DESCRIPTION OF THE TASK: If a line in the listing below includes the word "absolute", pick it out.

*** SUPPLIED DATA ***

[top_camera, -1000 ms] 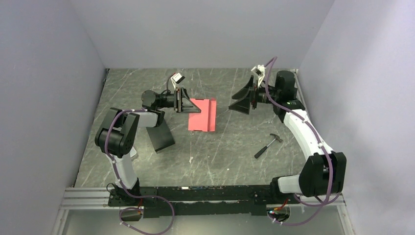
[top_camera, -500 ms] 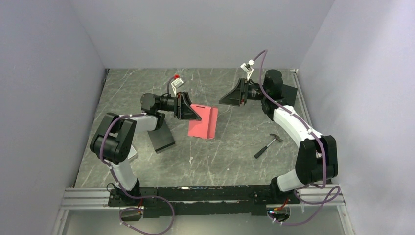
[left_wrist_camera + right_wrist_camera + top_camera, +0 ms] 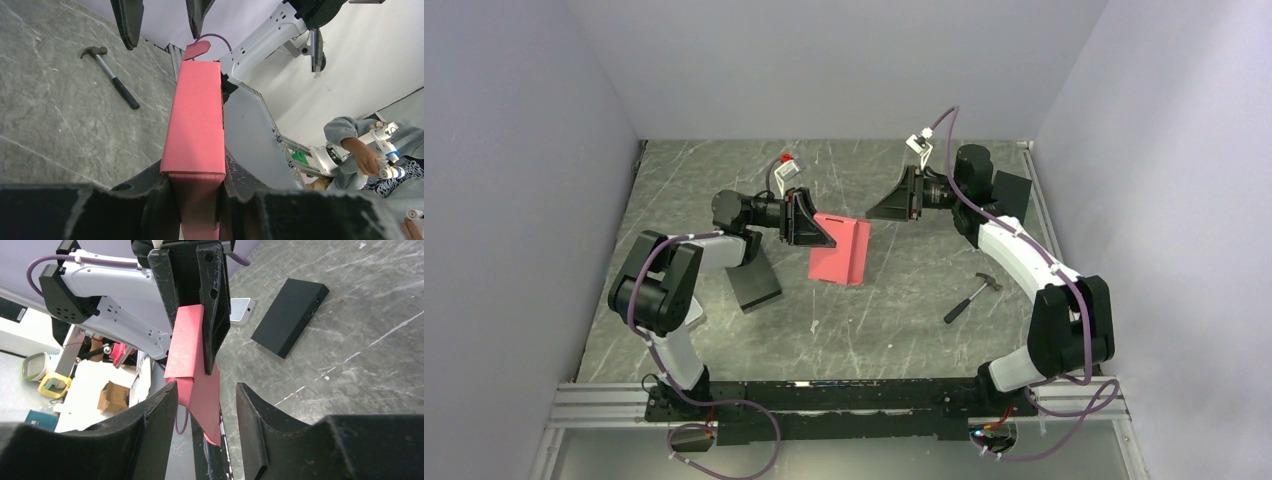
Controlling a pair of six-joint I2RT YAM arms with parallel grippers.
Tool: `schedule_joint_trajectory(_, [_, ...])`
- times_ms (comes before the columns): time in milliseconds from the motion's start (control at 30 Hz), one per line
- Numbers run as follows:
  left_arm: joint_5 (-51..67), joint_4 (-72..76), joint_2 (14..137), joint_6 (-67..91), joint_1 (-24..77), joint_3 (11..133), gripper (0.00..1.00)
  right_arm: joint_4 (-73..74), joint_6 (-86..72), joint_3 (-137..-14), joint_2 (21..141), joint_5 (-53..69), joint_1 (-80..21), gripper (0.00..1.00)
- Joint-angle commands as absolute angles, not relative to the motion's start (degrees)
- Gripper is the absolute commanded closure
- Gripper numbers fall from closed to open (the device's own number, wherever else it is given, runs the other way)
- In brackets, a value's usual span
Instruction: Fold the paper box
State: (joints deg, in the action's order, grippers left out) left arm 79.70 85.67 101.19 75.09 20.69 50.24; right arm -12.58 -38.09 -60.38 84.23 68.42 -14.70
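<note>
One paper box (image 3: pixel 841 255), one hammer (image 3: pixel 972 297) and one black box (image 3: pixel 754 283) by the left arm are sharing the desk (image 3: pixel 884 335) with two grippers. The paper box is sitting near the desk's middle, its longer side running roughly from far edge to near edge, its left side tilting upward. The left gripper (image 3: pixel 816 230) is clamping that raised far left corner. The right gripper (image 3: pixel 874 212) is hovering just beside the far right corner, jaws partly apart and gripping nothing.
</note>
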Motion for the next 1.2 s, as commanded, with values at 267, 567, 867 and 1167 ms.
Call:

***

TASK RESULT:
- Joint-angle commands as absolute angles, not relative to the motion's start (degrees)
- Gripper is the absolute commanded closure

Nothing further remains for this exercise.